== Brief ==
Retype, word for word, the line holding "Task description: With" and every line below it to the end of the listing. Leave out the pictures.

== Dataset extract ==
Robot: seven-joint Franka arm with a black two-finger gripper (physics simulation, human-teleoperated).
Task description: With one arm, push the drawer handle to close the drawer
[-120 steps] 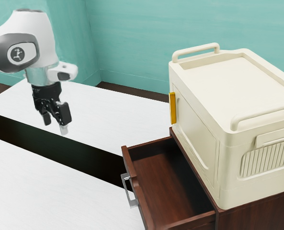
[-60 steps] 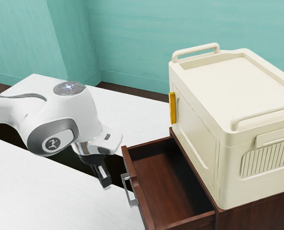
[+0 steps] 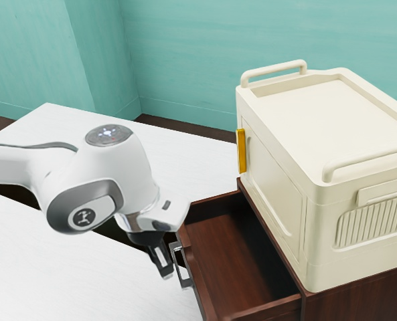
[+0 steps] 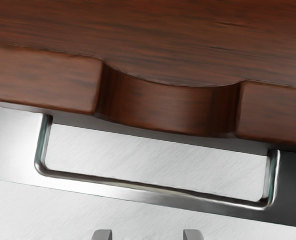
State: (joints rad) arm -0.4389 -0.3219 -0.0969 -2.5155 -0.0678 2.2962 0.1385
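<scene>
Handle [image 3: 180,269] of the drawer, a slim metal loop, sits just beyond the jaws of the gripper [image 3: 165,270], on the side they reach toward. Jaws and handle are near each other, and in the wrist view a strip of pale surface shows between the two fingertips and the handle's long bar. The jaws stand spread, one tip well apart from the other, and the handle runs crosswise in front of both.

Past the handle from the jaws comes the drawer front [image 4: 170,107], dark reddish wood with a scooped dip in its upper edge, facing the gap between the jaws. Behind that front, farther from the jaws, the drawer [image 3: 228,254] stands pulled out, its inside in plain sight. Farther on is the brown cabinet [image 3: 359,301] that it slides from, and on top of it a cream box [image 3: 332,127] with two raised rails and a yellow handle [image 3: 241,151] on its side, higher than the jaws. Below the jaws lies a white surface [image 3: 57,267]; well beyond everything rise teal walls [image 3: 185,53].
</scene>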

== The answer ==
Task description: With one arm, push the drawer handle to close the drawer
[-120 steps] 
[-60 steps] 
[+0 steps] 
[+0 steps] 
State: (joints rad) arm -0.4389 -0.3219 -0.0969 -2.5155 -0.0678 2.2962 0.1385
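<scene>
Handle [image 3: 180,269] of the drawer, a slim metal loop, sits just beyond the jaws of the gripper [image 3: 165,270], on the side they reach toward. Jaws and handle are near each other, and in the wrist view a strip of pale surface shows between the two fingertips and the handle's long bar. The jaws stand spread, one tip well apart from the other, and the handle runs crosswise in front of both.

Past the handle from the jaws comes the drawer front [image 4: 170,107], dark reddish wood with a scooped dip in its upper edge, facing the gap between the jaws. Behind that front, farther from the jaws, the drawer [image 3: 228,254] stands pulled out, its inside in plain sight. Farther on is the brown cabinet [image 3: 359,301] that it slides from, and on top of it a cream box [image 3: 332,127] with two raised rails and a yellow handle [image 3: 241,151] on its side, higher than the jaws. Below the jaws lies a white surface [image 3: 57,267]; well beyond everything rise teal walls [image 3: 185,53].
</scene>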

This answer is complete as written.